▶ **WHAT IS NEEDED**
Take from the material every line that contains the word "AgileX".
>>
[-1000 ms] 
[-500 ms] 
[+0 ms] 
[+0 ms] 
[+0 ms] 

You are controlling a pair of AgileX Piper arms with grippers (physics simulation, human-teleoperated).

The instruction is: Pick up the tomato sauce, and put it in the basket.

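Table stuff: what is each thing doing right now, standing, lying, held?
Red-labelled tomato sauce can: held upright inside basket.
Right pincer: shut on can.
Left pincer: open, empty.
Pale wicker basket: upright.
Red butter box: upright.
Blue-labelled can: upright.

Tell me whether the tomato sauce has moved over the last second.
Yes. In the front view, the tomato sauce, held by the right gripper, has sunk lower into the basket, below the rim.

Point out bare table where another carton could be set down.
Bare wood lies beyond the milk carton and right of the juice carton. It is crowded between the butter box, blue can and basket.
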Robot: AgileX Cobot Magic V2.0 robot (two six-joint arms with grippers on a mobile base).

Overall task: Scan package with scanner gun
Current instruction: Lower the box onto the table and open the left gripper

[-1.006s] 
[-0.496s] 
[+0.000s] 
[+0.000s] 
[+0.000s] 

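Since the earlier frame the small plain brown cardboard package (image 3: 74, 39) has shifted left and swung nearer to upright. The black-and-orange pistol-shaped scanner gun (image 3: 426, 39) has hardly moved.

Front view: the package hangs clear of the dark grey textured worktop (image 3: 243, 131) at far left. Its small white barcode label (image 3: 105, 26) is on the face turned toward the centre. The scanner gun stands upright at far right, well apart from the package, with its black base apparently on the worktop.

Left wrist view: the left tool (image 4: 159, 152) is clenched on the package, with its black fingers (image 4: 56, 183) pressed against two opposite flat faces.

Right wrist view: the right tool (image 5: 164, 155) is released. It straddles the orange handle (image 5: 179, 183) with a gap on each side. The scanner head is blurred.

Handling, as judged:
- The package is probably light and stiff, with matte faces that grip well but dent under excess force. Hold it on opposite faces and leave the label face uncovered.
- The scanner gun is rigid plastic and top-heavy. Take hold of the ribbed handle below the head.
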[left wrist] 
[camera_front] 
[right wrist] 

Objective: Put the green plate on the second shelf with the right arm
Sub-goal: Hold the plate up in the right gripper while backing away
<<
▶ **RESPONSE TO THE TASK**
You are controlling a pair of AgileX Piper arms with grippers (physics simulation, human-teleoperated).
Robot: AgileX Cobot Magic V2.0 robot (two six-joint arms with grippers on a mobile base).

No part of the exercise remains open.